**Exercise requirements**.
With all pictures omitted, return verbatim the lines from the beginning of the records below through the line containing "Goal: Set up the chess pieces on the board".

**Input**.

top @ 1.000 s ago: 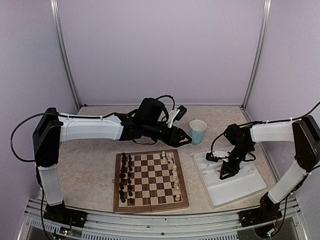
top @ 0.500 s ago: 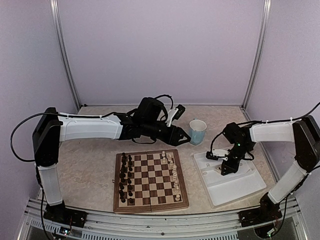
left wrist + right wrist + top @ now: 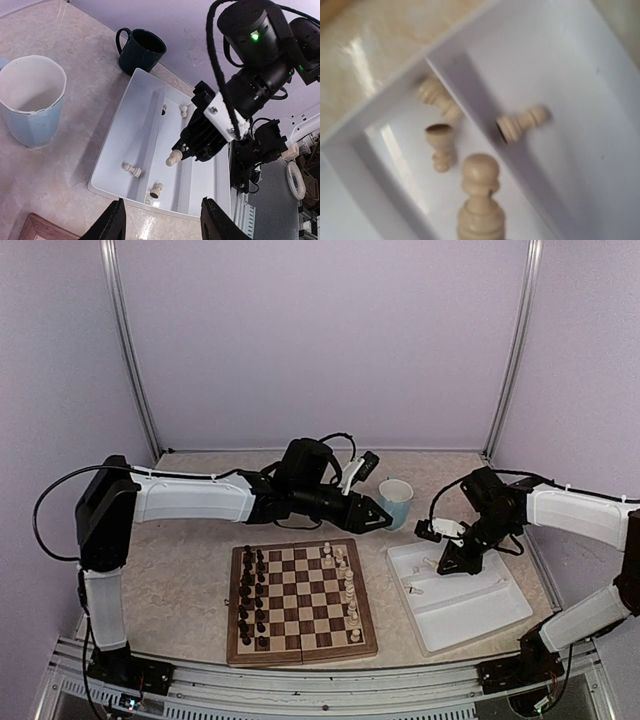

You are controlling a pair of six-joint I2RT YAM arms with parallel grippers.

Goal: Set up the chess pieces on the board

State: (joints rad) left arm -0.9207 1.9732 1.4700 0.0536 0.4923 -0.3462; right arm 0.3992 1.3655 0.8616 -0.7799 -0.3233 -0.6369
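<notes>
My right gripper (image 3: 447,564) is shut on a cream-white chess piece (image 3: 173,159) and holds it clear above the white tray (image 3: 482,616). In the right wrist view that piece (image 3: 480,200) fills the lower middle, and my own fingers are out of frame. Three more cream pieces (image 3: 522,123) lie tipped over on the tray floor. The board (image 3: 302,653) carries a column of cream pieces (image 3: 349,585) on its right side and dark pieces (image 3: 250,595) on its left. My left gripper (image 3: 385,523) hovers open and empty between the board's far right corner and the mug.
A light blue mug (image 3: 396,502) stands behind the tray's near-left corner, close to my left gripper. A dark mug (image 3: 141,50) stands beyond the tray's far end. A divider rib (image 3: 470,105) splits the tray into compartments.
My right gripper has shut on a cream piece in the tray and lifted it up and back. The left arm has reached slightly further right.
</notes>
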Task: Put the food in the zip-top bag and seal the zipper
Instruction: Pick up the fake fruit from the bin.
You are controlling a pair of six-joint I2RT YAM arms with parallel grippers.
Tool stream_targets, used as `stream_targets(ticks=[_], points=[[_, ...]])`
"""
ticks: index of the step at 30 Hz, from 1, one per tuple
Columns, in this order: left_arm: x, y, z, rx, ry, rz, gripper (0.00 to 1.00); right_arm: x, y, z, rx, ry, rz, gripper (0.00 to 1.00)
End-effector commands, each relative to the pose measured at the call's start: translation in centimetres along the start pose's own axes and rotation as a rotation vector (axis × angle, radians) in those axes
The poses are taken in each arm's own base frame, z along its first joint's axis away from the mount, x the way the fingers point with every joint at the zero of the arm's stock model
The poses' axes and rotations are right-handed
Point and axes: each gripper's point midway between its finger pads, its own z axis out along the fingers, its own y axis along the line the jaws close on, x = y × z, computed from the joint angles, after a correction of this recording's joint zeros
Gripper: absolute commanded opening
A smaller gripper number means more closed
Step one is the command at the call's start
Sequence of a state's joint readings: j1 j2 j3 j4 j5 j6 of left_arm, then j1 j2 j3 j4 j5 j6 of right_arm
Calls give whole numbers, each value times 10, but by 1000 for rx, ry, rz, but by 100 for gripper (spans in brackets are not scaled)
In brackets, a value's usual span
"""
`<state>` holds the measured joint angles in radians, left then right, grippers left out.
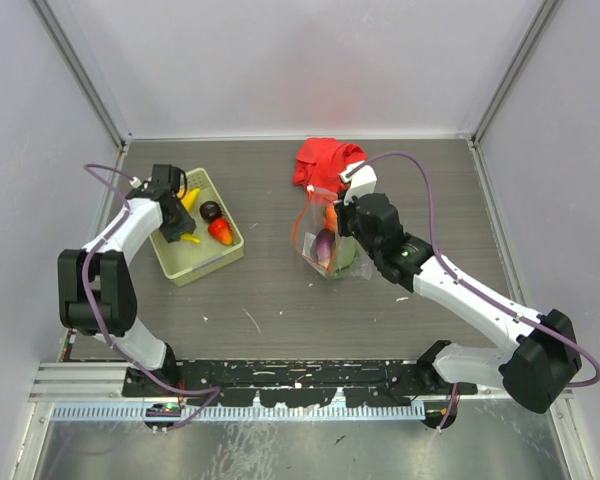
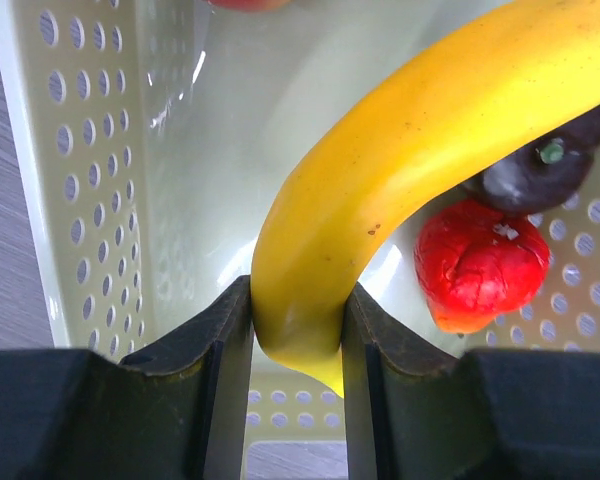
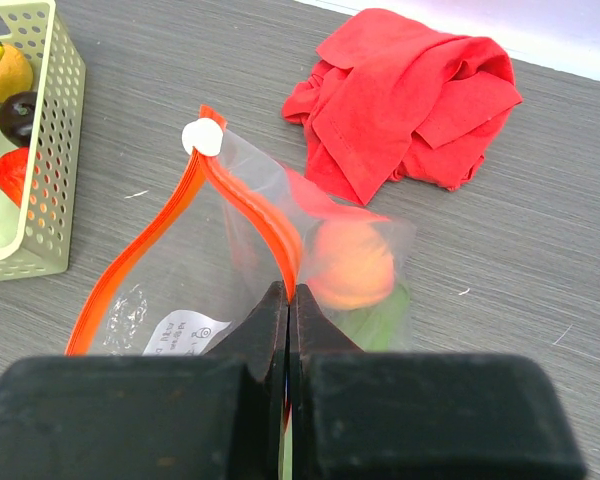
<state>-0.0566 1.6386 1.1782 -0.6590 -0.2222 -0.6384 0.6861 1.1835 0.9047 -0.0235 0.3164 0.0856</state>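
Banana [image 2: 420, 130], smooth, stiff and probably light, lies in the basket [image 1: 195, 262] at nine o'clock from the zip-top bag [image 3: 160, 300]. The left gripper [image 2: 297, 300] is clamped near its tip, while the right gripper [image 3: 288, 300] pinches the zipper [image 3: 250, 205].

Left wrist view: banana [image 2: 410, 150] runs out past the right edge. Right wrist view: zip-top bag [image 3: 180, 270] bottom hidden behind right gripper [image 3: 288, 296]; orange piece [image 3: 352, 265] inside blurred (green item [image 3: 380, 325] beneath indistinct); basket [image 3: 50, 150] cropped at left.
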Motion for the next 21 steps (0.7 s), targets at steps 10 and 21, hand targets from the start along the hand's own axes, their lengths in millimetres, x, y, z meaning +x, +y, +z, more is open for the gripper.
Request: stream_targets(ticks=[10,21], points=[[21,-36,-87,327,16,-3,19,-30,5,-8,-21,-90,48,0],[65,-75,-159,495,-17,144,18,-34,4,-13,-27,-104,58,0]])
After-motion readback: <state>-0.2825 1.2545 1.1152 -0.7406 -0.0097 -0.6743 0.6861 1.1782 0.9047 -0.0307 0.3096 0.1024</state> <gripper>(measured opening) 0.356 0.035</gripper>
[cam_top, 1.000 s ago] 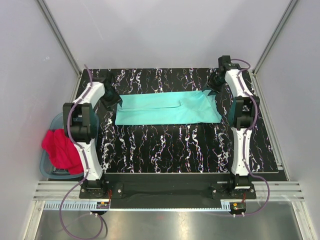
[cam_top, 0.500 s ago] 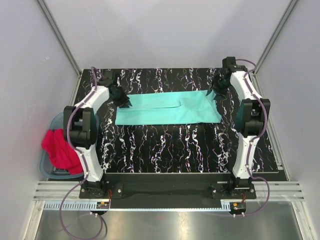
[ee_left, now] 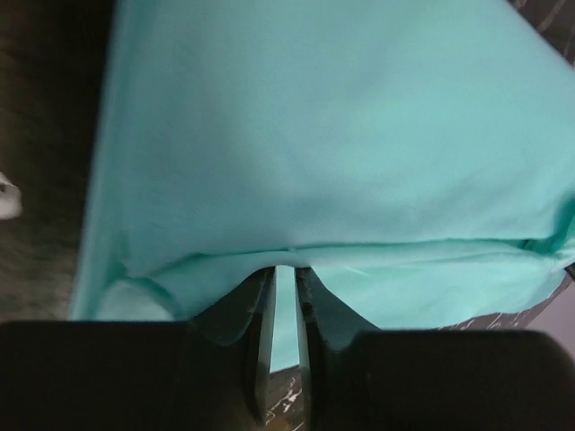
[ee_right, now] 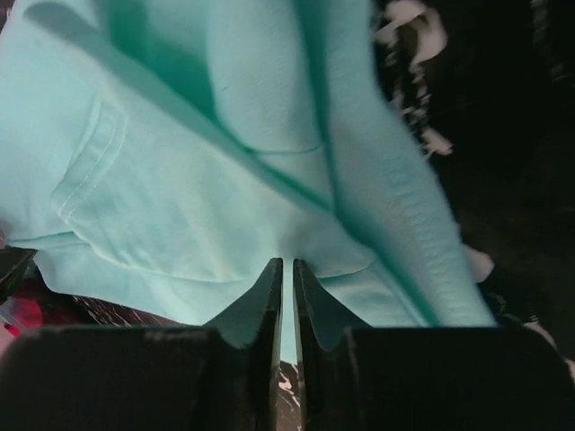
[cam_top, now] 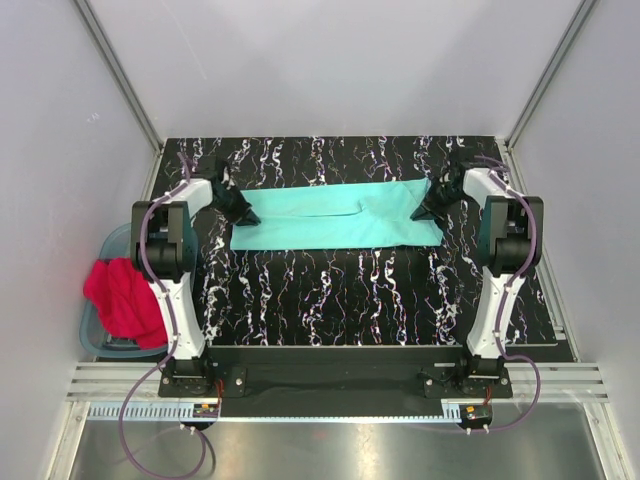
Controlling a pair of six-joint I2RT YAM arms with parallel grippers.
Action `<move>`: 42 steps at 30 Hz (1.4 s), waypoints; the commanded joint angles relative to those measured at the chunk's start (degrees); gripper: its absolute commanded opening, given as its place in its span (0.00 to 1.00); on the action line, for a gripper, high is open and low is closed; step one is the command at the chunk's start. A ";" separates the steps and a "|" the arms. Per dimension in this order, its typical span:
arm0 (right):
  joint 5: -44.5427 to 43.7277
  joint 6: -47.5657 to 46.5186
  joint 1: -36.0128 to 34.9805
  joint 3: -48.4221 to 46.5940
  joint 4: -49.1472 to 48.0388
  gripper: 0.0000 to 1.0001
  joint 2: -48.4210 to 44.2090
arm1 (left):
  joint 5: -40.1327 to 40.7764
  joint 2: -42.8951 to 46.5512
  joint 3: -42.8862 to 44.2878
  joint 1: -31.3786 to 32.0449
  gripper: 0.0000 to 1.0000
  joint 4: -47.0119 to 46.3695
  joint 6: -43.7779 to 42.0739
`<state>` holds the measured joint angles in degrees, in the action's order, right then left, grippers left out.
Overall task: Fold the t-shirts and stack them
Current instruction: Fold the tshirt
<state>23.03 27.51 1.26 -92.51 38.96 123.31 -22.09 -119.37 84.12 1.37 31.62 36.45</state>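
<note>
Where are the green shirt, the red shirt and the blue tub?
green shirt (cam_top: pixel 330 222), top view, middle of the cloth.
red shirt (cam_top: pixel 120 300), top view, middle of the heap.
blue tub (cam_top: pixel 108 245), top view, far rim.

A robotics lab test cell: plain pale grey panel walls (cam_top: pixel 330 60) on silver aluminium profile posts (cam_top: pixel 115 75) enclose a black, white-veined marble-pattern worktop (cam_top: pixel 340 290), with a white-and-black left arm (cam_top: pixel 176 310), a matching right arm (cam_top: pixel 490 310) and purple cables (cam_top: pixel 535 385) on a slotted aluminium rail (cam_top: pixel 560 380) along its near edge.
</note>
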 commanded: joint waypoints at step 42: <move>19.79 10.81 -7.77 -4.97 -15.95 0.24 -0.51 | -4.37 11.17 -17.66 -0.24 0.30 -2.08 -2.17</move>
<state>45.91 39.70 -8.82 -98.17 20.27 132.53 -27.14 -111.31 69.60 -0.58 30.83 34.44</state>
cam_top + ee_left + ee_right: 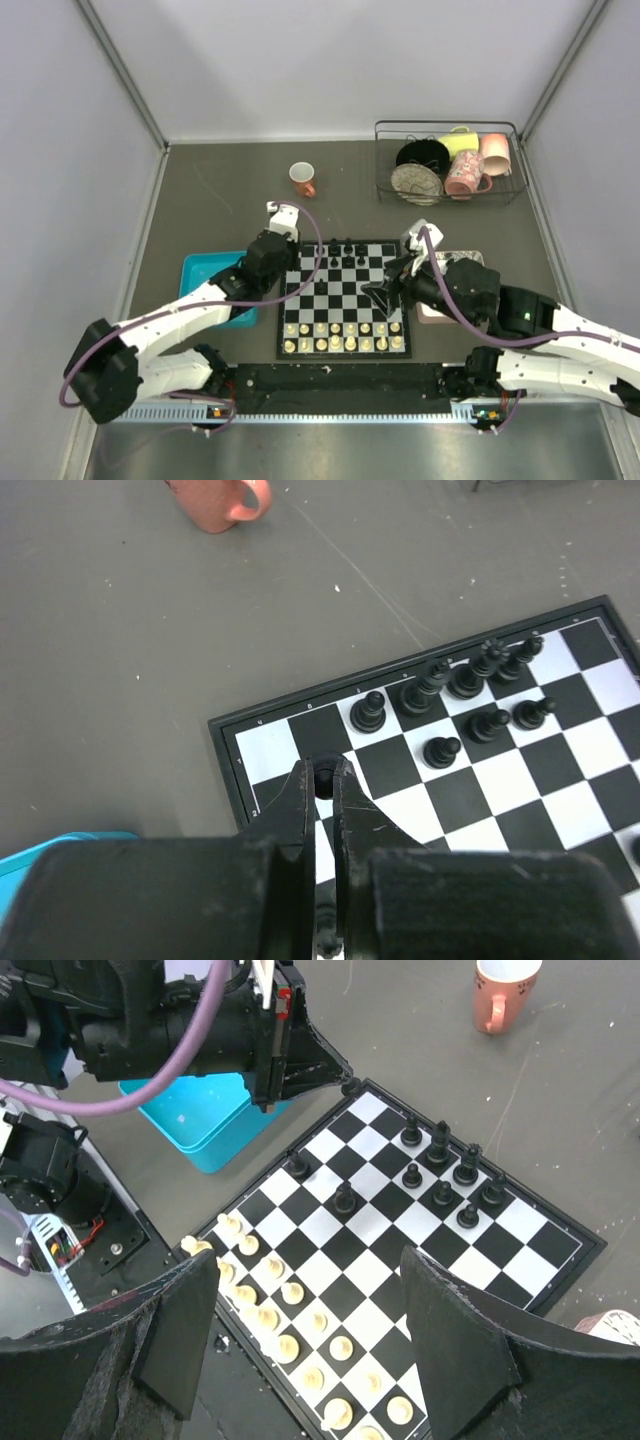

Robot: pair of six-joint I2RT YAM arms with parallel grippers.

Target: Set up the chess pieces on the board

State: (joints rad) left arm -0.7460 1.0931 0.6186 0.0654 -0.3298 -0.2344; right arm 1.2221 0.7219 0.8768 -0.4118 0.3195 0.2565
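Nearest, cream-white pieces point(345, 336) fill two rows of the flat, glossy checked board point(342, 297), whose thin black border bears tiny marks too small to read. Above it the right gripper point(308, 1258) hangs spread wide, empty. Farther on, glossy black chess pieces point(465, 680) cluster along the far rows. At the far-left corner the left gripper point(322, 772) pinches one black piece point(350, 1087).
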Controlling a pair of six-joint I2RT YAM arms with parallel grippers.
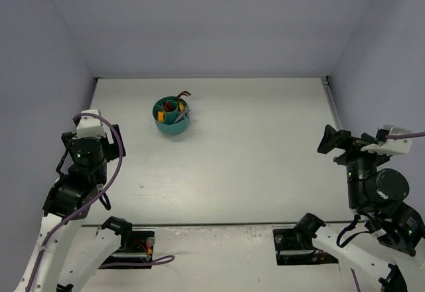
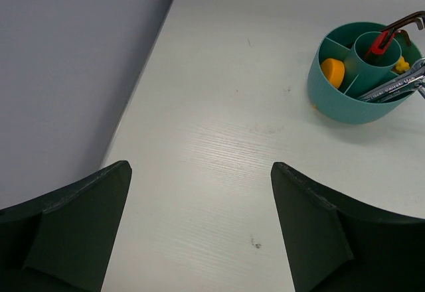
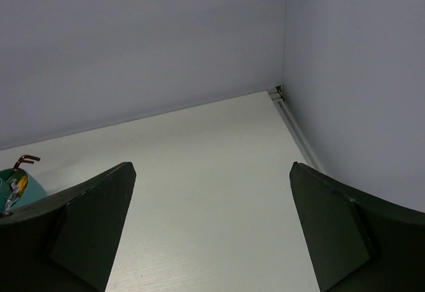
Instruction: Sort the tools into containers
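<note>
The teal container (image 1: 171, 123) stands at the table's back left with the tools in it. In the left wrist view the container (image 2: 342, 103) holds a yellow tape measure (image 2: 333, 72), a red-handled tool (image 2: 384, 40) in the central ring, silver wrenches (image 2: 400, 87) sticking out over the rim, and a yellow handle (image 2: 401, 65). My left gripper (image 1: 93, 139) (image 2: 199, 229) is open and empty, well short of the container on its near-left side. My right gripper (image 1: 352, 143) (image 3: 209, 229) is open and empty at the far right. Only an edge of the container (image 3: 32, 189) shows in the right wrist view.
Grey walls close the table (image 1: 252, 146) on the left, back and right. A metal strip (image 3: 295, 129) runs along the right wall's foot. Both arm bases (image 1: 129, 245) sit at the near edge.
</note>
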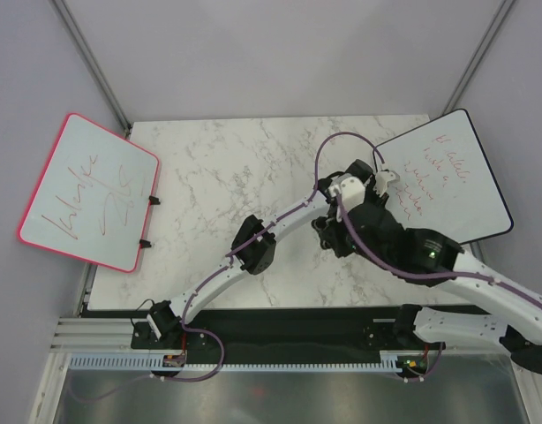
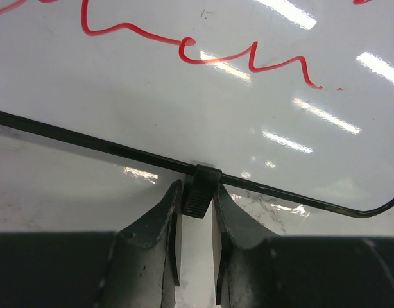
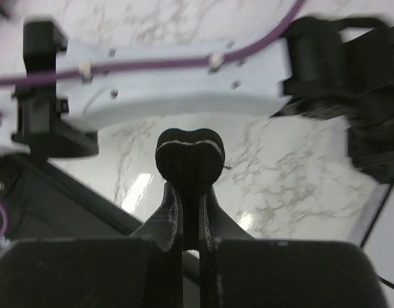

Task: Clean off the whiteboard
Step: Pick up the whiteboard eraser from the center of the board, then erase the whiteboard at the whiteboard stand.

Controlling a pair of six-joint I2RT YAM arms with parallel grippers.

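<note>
The whiteboard (image 1: 447, 181), black-framed with orange-red handwriting, lies at the table's right edge, partly overhanging it. In the left wrist view its face (image 2: 184, 96) fills the top. My left gripper (image 2: 197, 192) is shut on the black tab (image 2: 206, 174) on the board's frame; from above it (image 1: 387, 179) sits at the board's left edge. My right gripper (image 3: 192, 192) is shut on a small black eraser (image 3: 189, 154) with a rounded, heart-like outline, held above the marble. From above, the right gripper (image 1: 331, 237) is a dark bulk just below the left arm's wrist.
A pink-framed whiteboard (image 1: 90, 190) with red scribbles lies at the far left, overhanging the marble table (image 1: 227, 168). The left arm's white link (image 3: 178, 96) and its purple cable cross close in front of the right gripper.
</note>
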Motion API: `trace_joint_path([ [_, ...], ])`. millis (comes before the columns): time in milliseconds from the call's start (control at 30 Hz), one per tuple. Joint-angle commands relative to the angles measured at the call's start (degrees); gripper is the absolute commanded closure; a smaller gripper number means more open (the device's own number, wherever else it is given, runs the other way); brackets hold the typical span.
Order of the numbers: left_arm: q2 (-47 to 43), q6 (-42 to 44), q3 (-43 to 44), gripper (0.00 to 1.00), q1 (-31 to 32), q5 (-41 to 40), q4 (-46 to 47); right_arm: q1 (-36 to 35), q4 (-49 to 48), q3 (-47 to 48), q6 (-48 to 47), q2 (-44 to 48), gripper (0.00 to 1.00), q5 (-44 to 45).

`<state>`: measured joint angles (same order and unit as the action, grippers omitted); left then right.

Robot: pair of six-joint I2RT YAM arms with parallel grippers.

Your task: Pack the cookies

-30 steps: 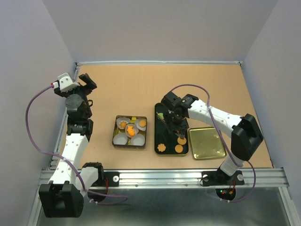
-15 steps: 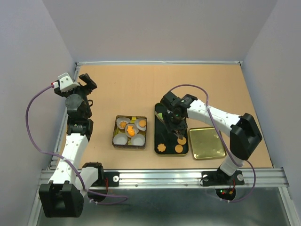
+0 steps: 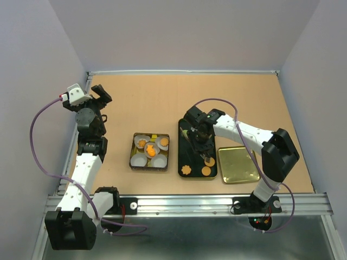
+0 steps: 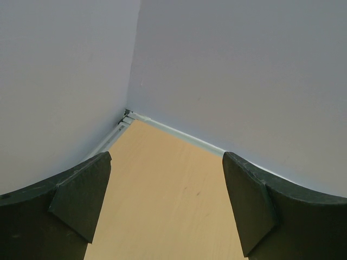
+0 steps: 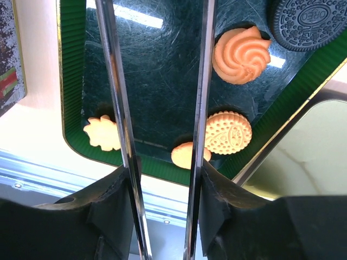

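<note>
The packing looks to be somewhere near the middle. On the brown desk point(image 3: 135, 103) stands a small square metal tin point(image 3: 131, 154) filled with white pleated paper cups point(image 3: 161, 142). About three of the small orange-brown cookies point(image 3: 150, 147) lie in these cups, and the other cups seem to have nothing in them, as far as the top view lets one judge. Just to the right of the tin is a dark green oblong tray point(image 5: 69, 81), and several pieces wait on it. The right wrist view shows an orange swirl cookie point(image 5: 241, 54), a round patterned disc point(image 5: 227, 131), a flower-shaped cookie point(image 5: 103, 132), a plain piece point(image 5: 181, 155) half hidden behind one finger, and a dark round sandwich biscuit point(image 5: 306, 21) at the edge of the picture. A small greenish piece point(image 3: 186, 132) lies at the far end of the tray, too small to describe. The right gripper point(image 5: 157, 65) hangs low over the near part of the tray with its two long metal fingers apart. Only the glossy tray floor shows between them, so it carries nothing. The left gripper point(image 4: 168, 206) is raised at the far left corner of the desk, well apart from everything. Its dark fingers are spread wide and it looks only at the walls. The gold-coloured flat lid point(image 3: 238, 165) lies beside the tray, so closing the tin probably comes last, after the tray's pieces are moved over.
</note>
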<state>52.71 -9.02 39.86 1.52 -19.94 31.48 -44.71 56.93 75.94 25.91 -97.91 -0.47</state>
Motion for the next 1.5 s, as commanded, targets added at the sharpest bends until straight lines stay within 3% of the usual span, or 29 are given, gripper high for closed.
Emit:
trace_joint_path([
  [0, -0.2, 0.5, 0.8, 0.05, 0.2, -0.1, 2.4, -0.2, -0.9, -0.2, -0.7, 0.2, 0.54, -1.6],
  [433, -0.4, 0.5, 0.8, 0.05, 0.2, -0.2, 2.2, -0.2, 0.5, 0.4, 0.0, 1.0, 0.58, 0.2],
  [767, -0.6, 0.5, 0.9, 0.05, 0.2, -0.4, 2.0, -0.2, 7.8, 9.6, 1.0, 3.2, 0.58, 6.9],
  [1000, -0.6, 0.4, 0.9, 0.05, 0.2, -0.3, 1.9, -0.6, 11.0, 16.5, 2.0, 4.6, 0.59, 4.0],
  [1467, -0.4, 0.5, 0.6, 0.05, 0.2, -0.5, 1.9, -17.6, 4.0, 25.3, 6.7, -1.3, 0.59, -7.2],
])
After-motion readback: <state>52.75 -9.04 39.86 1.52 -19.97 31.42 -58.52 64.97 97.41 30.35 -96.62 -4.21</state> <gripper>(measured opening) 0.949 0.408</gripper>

**Response box**.
top @ 1.000 s ago: 
top @ 0.500 s ago: 
left wrist + right wrist + top @ now: 

You are controlling a pair of six-joint I2RT YAM arms with parallel grippers.

Goal: Set up the chess pieces on the board

The answer has been fully written out.